Biyoo başını hareket ettirdi ve tekrar ortadan kayboldu. Senaryoyu endüstriyel kompleks boyunca yönetmesi gerekiyordu, bu yüzden Biyoo şu anda telaşlı hissediyor olacaktı.
Vücudumun etrafındaki kıvılcımlar sustu ve Jang Hayoung sordu, “… Gerçekten iyi misin?”
“Dayanabilirim. Aileen nerede?”
“O, Mark’la birlikte. Vatandaşları tahliye ediyorlar” dedi.
Akıllıca bir seçimdi. Fabrika faaliyette olduğu sürece vatandaşların karşı koyması çok mantıksızdı. Gerçek devrimcinin bir yerlerde saklandığını bilmeseydim…
hareket ettim ve atmosferin ince tozla kaplı olduğunu görebiliyordum. Düşmüş soyluların ve vatandaşların cesetleri vardı.

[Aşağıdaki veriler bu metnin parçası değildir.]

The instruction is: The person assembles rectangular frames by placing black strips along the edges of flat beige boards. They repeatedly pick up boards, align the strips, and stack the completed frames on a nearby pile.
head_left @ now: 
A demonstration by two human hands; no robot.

“… Böyle mi bitecek?” Jang Hayoung uzaktaki Fabrikanın gölgesine baktı ve dudaklarını ısırdı. Dönüşen Fabrika bir dev gibi görünüyordu. Kafasındaki bir bacadan duman çıkaran yaşlı bir devdi. Devin eli yakındaki bir binadan bir şey çıkardı.
“Kuaaack!”
Ölmek üzere olan soylu, Fabrika’nın ellerine yakalanırken çırpındı. Daha yakından baktığımda, daha önce savaştığım markiydi.
“Dük! Duuuuuke!” Fabrikanın yakıt motorunda ezilmeden önce acıyla bağırdı.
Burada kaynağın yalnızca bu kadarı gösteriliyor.